From the listing below, pull out all lines with "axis" in them.

**INPUT DATA:**

++++

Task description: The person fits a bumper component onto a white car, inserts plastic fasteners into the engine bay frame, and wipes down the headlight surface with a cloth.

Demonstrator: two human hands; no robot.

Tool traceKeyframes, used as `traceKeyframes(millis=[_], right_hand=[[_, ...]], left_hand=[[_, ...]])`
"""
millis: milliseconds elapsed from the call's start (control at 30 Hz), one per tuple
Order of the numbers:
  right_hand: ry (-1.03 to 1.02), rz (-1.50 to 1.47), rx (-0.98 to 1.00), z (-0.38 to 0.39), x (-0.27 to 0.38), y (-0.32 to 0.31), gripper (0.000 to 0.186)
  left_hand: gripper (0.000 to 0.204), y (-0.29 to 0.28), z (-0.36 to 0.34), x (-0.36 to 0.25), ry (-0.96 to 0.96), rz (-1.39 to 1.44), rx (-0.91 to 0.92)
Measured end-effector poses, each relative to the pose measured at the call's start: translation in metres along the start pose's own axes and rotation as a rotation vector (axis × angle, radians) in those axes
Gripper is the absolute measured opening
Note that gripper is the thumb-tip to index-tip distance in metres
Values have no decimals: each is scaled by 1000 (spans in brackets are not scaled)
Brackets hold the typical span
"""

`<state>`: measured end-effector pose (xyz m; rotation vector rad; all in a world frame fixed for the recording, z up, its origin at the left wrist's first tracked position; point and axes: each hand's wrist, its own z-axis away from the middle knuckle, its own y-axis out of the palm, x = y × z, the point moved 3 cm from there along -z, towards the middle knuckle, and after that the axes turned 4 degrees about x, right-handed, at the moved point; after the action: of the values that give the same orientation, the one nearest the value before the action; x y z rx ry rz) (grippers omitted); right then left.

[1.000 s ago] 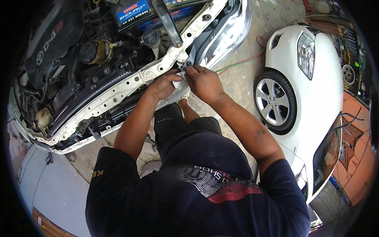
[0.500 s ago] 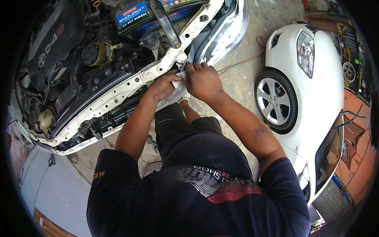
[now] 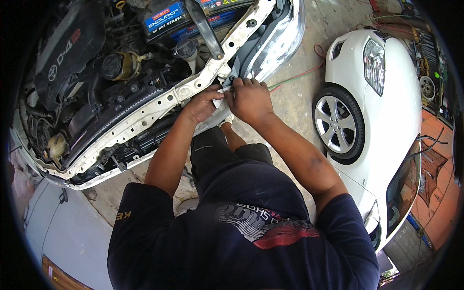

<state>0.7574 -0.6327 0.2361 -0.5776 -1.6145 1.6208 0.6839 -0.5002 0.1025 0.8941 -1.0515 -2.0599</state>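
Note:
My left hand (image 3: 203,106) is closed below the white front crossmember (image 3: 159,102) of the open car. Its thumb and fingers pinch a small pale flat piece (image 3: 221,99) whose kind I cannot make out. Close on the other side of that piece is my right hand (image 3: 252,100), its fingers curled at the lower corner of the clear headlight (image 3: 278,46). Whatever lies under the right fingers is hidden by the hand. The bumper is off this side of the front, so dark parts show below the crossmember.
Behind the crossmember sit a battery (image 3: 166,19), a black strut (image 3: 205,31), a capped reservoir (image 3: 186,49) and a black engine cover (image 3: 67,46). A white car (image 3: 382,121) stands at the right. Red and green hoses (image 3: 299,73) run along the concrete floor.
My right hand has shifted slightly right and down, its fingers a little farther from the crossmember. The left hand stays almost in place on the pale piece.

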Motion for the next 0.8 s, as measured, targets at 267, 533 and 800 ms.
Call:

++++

**ANSWER BOX:**
Measured end-effector poses, each relative to the pose measured at the call's start: translation in metres along the start pose's own axes and rotation as a rotation vector (axis × angle, radians) in those axes
`<state>`: measured end-effector pose (xyz m; rotation vector rad; all in a world frame fixed for the recording, z up, its origin at the left wrist's first tracked position; point and axes: each hand's wrist, its own z-axis away from the middle knuckle, its own y-axis out of the palm, x = y × z, the point moved 3 cm from there along -z, towards the middle knuckle, and after that the axes turned 4 degrees about x, right-handed, at the moved point; after the action: of the values that give the same orientation, the one nearest the value before the action; x y z rx ry rz) (grippers omitted); right then left.

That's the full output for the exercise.